Democracy Gone Astray

Democracy, being a human construct, needs to be thought of as directionality rather than an object. As such, to understand it requires not so much a description of existing structures and/or other related phenomena but a declaration of intentionality.
This blog aims at creating labeled lists of published infringements of such intentionality, of points in time where democracy strays from its intended directionality. In addition to outright infringements, this blog also collects important contemporary information and/or discussions that impact our socio-political landscape.

All the posts here were published in the electronic media – main-stream as well as fringe, and maintain links to the original texts.

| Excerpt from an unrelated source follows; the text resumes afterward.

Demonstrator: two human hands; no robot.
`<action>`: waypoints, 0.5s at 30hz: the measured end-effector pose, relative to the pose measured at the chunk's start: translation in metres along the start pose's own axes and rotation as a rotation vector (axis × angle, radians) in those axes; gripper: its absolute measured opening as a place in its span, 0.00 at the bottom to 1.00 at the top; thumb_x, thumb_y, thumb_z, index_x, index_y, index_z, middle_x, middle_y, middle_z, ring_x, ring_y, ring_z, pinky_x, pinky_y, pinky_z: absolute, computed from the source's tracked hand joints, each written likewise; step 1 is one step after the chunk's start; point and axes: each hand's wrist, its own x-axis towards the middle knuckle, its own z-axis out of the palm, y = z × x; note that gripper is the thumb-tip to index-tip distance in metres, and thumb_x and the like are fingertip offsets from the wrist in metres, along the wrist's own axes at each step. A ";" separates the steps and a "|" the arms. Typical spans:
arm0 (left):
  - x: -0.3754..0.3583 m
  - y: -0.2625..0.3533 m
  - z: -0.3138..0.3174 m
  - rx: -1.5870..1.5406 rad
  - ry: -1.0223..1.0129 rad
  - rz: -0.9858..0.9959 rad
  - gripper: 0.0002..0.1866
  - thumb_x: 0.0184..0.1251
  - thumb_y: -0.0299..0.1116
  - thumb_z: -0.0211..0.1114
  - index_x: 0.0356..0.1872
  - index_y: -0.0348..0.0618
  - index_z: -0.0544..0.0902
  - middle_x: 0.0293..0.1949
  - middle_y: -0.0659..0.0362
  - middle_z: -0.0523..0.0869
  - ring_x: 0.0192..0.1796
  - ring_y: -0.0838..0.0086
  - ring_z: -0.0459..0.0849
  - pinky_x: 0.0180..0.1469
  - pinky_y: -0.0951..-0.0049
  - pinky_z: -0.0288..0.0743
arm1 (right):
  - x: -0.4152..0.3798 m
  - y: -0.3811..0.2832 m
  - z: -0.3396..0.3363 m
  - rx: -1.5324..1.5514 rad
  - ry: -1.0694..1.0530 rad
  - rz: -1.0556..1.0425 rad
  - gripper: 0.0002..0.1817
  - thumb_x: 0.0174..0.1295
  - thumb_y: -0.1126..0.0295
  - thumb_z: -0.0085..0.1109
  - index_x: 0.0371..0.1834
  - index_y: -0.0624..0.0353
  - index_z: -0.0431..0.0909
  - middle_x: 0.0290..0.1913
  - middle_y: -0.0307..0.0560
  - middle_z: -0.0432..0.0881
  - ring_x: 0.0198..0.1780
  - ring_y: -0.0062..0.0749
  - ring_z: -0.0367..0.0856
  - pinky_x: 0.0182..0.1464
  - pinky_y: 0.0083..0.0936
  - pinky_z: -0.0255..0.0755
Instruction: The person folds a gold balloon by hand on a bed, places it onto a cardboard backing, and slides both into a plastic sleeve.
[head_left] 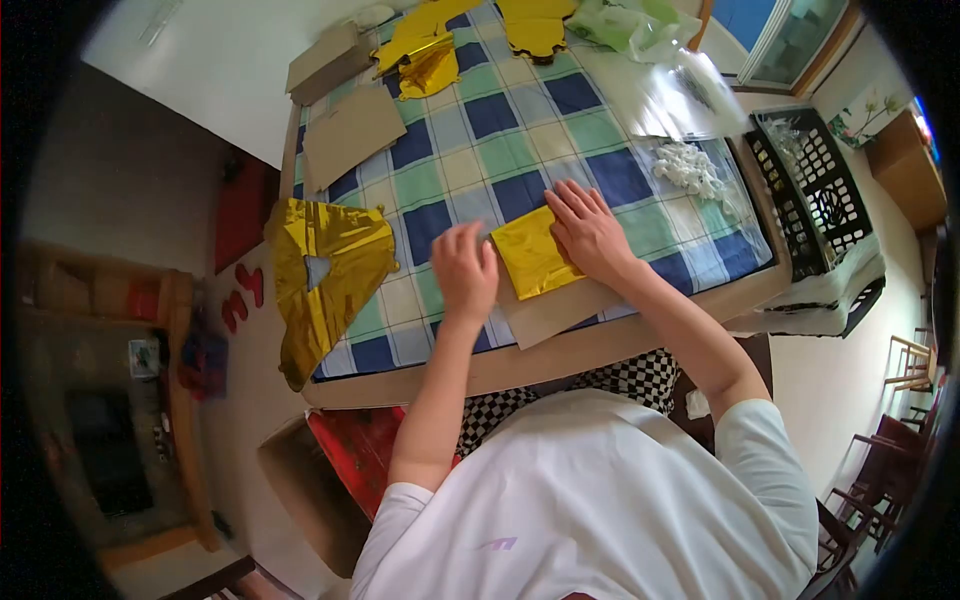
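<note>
The folded gold foil (525, 268) lies on a brown cardboard sheet (545, 318) at the near edge of the desk (420, 385), on the checked cloth (470, 165), between the two hands. The right hand (590, 235) is palm down with fingers extended, resting flat on the foil's right side and gripping nothing. The left hand (463, 272) is loosely bent and part-open just beside the foil's left edge; nothing shows in its grasp, but motion blur hides whether the fingertips touch the foil. For good results, use the right palm as a clamp, with even, light pressure. With the left hand, smooth from the pressed side outward, so that trapped air and wrinkles leave by the free edge. Align the foil's edges with the cardboard before firming any crease. Caution: thin film probably slips and springs open when released, so avoid lifting both hands together. Leave the loose gold foil piece (350, 245), which overhangs the desk's left edge, undisturbed, since a passing forearm could drag it off.
</note>
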 end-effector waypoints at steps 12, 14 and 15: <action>0.035 -0.030 -0.003 -0.056 -0.217 -0.101 0.06 0.57 0.33 0.68 0.28 0.46 0.78 0.27 0.63 0.83 0.37 0.65 0.77 0.42 0.61 0.64 | 0.002 0.003 -0.007 -0.042 -0.060 -0.012 0.26 0.71 0.60 0.44 0.71 0.53 0.62 0.73 0.51 0.61 0.76 0.42 0.53 0.75 0.41 0.45; 0.040 -0.030 -0.001 -0.046 -0.227 -0.096 0.06 0.57 0.33 0.67 0.27 0.46 0.78 0.27 0.63 0.83 0.37 0.64 0.78 0.42 0.61 0.64 | 0.001 0.004 -0.009 -0.045 -0.076 -0.005 0.26 0.71 0.60 0.44 0.71 0.53 0.62 0.73 0.50 0.61 0.76 0.42 0.52 0.75 0.41 0.44; 0.041 -0.030 0.001 -0.048 -0.228 -0.096 0.07 0.57 0.33 0.68 0.27 0.46 0.78 0.28 0.63 0.83 0.37 0.64 0.78 0.42 0.61 0.64 | 0.001 0.004 -0.010 -0.046 -0.087 0.001 0.26 0.71 0.60 0.44 0.71 0.53 0.62 0.73 0.50 0.60 0.76 0.41 0.52 0.75 0.41 0.44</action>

[NOTE: Due to changes I haven't caught on time in the blogging software, all of the 'Original Article' links were nullified between September 11, 2012 and December 11, 2012. My apologies.]

Friday, January 11, 2013

Canada-China FIPA: 'Sleight of hand' makes environmental measures more vulnerable to corporate lawsuits, says expert

A senior international law adviser with the International Institute for Sustainable Development is warning Canadians that a new investment treaty with China will make environmental measures more vulnerable to costly investor-state disputes than they are under existing treaties. He argues that a "sleight of hand" by the Harper government will have repercussions here at home, but importantly for African countries like Benin whose governments are currently negotiating investment treaties with Canada.

"Since 2005, Canada has prided itself on selling an advanced model of investment treaty to developing countries -- one that, it has argued, protects their regulatory space while still protecting investors," writes Howard Mann of IISD in Embassy Magazine this week (subscription only). The Canada-China Foreign Investment Protection and Promotion Agreement (FIPA) ends this model, he says, "and Canada's negotiating partners should beware, as should Canadians."

Not all bilateral investment treaties or FIPAs are built the same. Some offer better protections to foreign investors than others, for example through much more broadly worded definitions of "fair and equitable treatment" and what government actions would be considered to violate that treatment. Most but not all investment treaties let companies invoke those rights directly by taking disputes with government measures before paid arbitrators outside the country, not national courts. (Corporate Europe Observatory and Transnational Institute describe how the private nature of this dispute settlement system makes it prone to corporate bias in their new report, Profiting from Injustice.)

Mann writes that in 1994, Canada, the U.S. and Mexico decided on a very broadly worded investment chapter in NAFTA, including an investor-state dispute settlement process that has since been used about 33 times to challenge and seek compensation for government measures in all three countries. Canada has lost several important cases related to environmental or resource measures, most recently in a dispute brought by Exxon Mobil and Murphy Oil against a requirement to fund research and development projects in Newfoundland and Labrador as part of their offshore oil and gas projects.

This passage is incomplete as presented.